=== Begin Enclosure ===

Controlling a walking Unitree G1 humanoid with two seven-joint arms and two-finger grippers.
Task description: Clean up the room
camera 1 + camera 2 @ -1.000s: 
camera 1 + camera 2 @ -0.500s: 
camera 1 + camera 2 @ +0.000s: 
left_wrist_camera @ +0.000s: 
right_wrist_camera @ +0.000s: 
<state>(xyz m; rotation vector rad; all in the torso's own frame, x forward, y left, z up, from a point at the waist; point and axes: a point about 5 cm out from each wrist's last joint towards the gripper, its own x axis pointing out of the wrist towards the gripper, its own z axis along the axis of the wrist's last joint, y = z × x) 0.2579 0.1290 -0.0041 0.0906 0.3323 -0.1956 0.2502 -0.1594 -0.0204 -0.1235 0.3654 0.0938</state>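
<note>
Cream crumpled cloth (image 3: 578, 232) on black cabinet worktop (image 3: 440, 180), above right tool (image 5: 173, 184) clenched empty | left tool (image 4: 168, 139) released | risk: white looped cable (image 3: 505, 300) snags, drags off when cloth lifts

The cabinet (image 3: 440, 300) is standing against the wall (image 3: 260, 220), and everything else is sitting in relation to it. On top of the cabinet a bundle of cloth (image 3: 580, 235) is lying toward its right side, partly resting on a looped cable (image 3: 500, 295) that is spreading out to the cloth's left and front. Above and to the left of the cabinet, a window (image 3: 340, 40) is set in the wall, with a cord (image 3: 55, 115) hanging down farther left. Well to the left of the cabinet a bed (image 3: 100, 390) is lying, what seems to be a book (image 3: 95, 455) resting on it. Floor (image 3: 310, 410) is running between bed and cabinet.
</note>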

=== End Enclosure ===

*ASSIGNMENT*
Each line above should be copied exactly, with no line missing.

*THE ANSWER*
Controlling a walking Unitree G1 humanoid with two seven-joint arms and two-finger grippers.
Task description: Clean up the room
camera 1 + camera 2 @ -1.000s: 
camera 1 + camera 2 @ -0.500s: 
camera 1 + camera 2 @ +0.000s: 
left_wrist_camera @ +0.000s: 
right_wrist_camera @ +0.000s: 
<state>(xyz m; rotation vector rad; all in the torso's own frame, x forward, y left, z up, from a point at the waist; point and axes: a point about 5 cm out from each wrist's last joint towards the gripper, its own x axis pointing out of the wrist towards the gripper, its own z axis along the axis of the wrist's last joint, y = z × x) 0.2579 0.1290 -0.0041 0.0906 0.3323 -0.1956 0.2502 -0.1594 -0.0204 -0.1235 0.3654 0.0938</state>
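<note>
Cream crumpled cloth (image 3: 578, 232) on black cabinet worktop (image 3: 440, 180), above right tool (image 5: 173, 184) clenched empty | left tool (image 4: 168, 139) released | risk: white looped cable (image 3: 505, 300) snags, drags off when cloth lifts

The cabinet (image 3: 440, 300) is standing against the wall (image 3: 260, 220), and everything else is sitting in relation to it. On top of the cabinet a bundle of cloth (image 3: 580, 235) is lying toward its right side, partly resting on a looped cable (image 3: 500, 295) that is spreading out to the cloth's left and front. Above and to the left of the cabinet, a window (image 3: 340, 40) is set in the wall, with a cord (image 3: 55, 115) hanging down farther left. Well to the left of the cabinet a bed (image 3: 100, 390) is lying, what seems to be a book (image 3: 95, 455) resting on it. Floor (image 3: 310, 410) is running between bed and cabinet.
</note>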

There is nothing else to the answer.